Using the material that follows, output exactly the lines from the one containing "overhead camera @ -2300" through the one containing "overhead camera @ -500", with both ends kept.

====

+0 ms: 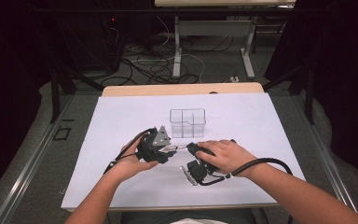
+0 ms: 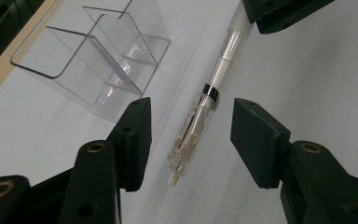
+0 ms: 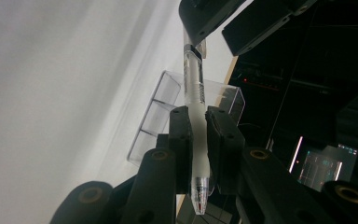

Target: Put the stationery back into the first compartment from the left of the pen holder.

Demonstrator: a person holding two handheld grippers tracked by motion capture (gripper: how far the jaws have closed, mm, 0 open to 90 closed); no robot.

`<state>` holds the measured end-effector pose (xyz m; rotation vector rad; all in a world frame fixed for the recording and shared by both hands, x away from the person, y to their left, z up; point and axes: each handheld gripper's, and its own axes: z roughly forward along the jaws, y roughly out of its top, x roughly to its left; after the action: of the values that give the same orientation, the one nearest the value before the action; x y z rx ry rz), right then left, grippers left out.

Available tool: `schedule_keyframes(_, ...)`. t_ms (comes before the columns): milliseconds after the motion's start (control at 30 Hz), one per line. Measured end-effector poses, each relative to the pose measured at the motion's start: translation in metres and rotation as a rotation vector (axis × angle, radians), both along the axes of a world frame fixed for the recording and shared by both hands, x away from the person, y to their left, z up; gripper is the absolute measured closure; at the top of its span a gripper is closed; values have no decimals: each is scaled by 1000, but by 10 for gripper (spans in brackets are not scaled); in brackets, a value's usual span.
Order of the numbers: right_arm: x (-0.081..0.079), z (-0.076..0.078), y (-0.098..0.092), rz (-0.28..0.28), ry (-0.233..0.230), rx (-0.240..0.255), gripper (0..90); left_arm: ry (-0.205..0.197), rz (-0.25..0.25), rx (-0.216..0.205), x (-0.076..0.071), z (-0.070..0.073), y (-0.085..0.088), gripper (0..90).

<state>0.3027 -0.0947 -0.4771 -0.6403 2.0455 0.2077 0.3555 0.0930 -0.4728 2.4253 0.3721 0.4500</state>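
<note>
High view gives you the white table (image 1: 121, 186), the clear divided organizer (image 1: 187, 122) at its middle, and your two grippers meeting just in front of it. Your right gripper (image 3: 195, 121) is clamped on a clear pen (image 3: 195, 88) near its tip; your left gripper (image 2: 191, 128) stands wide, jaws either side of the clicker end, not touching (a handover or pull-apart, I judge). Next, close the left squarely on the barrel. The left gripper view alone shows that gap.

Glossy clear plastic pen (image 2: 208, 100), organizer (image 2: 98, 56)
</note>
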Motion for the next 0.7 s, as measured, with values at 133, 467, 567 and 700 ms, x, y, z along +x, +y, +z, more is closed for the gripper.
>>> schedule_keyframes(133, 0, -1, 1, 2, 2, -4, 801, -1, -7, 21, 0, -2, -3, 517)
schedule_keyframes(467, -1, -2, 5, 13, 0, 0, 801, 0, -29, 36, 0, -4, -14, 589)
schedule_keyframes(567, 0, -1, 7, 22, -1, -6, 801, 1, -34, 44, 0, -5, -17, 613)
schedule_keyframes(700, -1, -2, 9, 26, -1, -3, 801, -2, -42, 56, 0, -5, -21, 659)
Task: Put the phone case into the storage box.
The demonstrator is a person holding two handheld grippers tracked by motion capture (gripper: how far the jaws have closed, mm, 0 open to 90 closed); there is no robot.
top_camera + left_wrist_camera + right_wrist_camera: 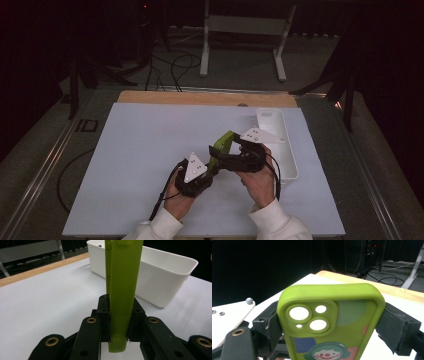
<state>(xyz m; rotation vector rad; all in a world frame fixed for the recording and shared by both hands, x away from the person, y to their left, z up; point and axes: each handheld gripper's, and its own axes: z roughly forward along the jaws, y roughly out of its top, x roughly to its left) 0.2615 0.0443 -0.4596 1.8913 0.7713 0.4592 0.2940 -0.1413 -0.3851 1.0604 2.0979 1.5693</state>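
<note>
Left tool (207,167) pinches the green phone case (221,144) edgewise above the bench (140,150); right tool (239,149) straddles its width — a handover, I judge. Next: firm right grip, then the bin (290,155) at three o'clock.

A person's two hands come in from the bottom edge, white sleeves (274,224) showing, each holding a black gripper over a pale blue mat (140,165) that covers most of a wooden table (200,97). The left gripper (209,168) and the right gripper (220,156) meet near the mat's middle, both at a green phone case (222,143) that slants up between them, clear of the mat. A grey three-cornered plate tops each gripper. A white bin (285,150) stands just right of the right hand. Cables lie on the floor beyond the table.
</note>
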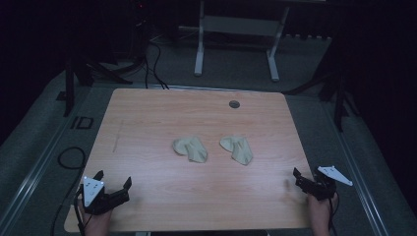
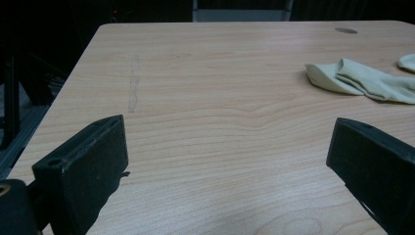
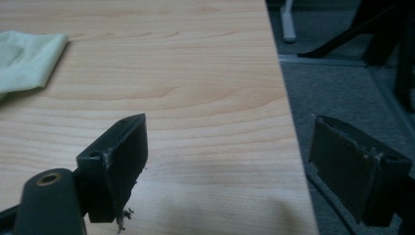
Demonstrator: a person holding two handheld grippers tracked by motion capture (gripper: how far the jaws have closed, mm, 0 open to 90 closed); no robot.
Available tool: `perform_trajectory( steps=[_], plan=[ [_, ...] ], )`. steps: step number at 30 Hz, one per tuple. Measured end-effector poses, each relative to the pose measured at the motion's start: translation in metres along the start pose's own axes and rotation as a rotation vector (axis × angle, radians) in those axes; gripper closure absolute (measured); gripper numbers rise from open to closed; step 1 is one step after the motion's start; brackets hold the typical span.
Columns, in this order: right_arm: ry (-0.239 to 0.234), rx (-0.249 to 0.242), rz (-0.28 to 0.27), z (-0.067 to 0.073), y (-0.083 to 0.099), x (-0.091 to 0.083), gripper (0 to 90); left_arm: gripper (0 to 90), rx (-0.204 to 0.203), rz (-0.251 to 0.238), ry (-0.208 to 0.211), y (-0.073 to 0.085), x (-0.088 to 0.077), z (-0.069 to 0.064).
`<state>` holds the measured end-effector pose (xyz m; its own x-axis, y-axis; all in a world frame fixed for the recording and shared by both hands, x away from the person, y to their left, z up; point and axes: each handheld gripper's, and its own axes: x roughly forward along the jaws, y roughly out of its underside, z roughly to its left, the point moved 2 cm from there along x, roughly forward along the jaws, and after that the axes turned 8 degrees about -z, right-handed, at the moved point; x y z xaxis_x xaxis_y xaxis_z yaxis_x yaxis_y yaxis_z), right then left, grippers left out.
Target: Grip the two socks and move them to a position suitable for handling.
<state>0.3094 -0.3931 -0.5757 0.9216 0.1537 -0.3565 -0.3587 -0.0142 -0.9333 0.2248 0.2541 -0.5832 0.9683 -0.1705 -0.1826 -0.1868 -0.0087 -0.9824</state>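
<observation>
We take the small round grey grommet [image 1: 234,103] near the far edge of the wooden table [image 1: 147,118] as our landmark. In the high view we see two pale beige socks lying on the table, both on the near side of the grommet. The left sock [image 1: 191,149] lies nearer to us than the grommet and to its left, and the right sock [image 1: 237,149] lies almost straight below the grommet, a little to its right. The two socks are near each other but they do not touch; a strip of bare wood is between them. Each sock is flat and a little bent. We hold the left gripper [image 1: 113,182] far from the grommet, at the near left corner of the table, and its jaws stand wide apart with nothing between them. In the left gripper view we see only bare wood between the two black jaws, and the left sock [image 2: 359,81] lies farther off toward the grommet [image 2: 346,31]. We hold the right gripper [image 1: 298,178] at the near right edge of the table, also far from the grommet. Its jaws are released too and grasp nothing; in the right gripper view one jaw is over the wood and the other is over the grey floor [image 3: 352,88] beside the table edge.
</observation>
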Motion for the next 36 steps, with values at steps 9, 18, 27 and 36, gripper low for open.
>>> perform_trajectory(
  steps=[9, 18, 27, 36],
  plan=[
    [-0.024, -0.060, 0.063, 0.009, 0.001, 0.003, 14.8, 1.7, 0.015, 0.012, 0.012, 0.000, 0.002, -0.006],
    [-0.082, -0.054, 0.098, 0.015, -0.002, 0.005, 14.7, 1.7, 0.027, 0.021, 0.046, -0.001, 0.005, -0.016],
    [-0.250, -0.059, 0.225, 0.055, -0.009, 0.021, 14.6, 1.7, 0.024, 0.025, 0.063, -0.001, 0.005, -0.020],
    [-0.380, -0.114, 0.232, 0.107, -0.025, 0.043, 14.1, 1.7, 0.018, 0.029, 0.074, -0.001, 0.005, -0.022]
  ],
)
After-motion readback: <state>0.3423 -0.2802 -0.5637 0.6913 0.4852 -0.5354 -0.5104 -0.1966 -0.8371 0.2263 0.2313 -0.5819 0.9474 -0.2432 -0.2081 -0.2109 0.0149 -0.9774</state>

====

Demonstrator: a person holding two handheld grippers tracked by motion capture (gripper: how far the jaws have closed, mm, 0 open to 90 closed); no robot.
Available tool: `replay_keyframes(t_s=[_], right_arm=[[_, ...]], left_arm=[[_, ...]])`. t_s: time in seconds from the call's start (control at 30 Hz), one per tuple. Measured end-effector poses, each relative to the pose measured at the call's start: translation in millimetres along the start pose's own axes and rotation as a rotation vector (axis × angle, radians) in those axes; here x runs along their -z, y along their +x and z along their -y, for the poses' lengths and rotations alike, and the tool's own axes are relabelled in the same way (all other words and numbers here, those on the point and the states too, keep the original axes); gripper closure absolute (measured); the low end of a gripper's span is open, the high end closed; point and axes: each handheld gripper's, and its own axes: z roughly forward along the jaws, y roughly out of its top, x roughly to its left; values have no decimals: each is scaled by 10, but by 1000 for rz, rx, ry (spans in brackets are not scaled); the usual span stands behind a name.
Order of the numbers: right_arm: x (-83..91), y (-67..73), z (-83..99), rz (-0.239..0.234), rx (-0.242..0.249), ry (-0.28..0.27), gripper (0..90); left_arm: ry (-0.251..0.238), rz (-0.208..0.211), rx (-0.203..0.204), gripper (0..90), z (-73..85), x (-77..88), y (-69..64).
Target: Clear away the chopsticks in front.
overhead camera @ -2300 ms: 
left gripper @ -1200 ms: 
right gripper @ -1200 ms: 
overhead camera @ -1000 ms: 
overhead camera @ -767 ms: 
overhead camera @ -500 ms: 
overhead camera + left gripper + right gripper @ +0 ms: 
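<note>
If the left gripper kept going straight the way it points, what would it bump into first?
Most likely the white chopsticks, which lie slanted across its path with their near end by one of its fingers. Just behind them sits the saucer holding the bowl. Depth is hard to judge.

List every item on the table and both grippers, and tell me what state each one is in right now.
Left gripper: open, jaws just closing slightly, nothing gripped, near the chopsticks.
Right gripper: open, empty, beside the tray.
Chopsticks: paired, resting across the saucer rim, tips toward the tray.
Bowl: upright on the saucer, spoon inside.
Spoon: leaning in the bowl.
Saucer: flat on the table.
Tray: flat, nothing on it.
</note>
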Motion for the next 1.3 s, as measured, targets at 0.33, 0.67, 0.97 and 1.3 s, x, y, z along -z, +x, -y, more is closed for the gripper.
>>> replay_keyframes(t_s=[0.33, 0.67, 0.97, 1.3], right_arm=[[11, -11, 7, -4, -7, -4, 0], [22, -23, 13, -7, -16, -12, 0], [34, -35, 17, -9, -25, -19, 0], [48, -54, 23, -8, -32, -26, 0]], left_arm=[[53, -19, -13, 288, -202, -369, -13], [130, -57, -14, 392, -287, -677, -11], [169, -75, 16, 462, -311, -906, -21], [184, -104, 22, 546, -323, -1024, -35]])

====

TASK RESULT:
overhead camera @ -2300 ms: 
left gripper @ -1200 ms: 
right gripper @ -1200 ms: 
overhead camera @ -1000 ms: 
overhead camera @ -767 ms: 
overhead camera @ -500 ms: 

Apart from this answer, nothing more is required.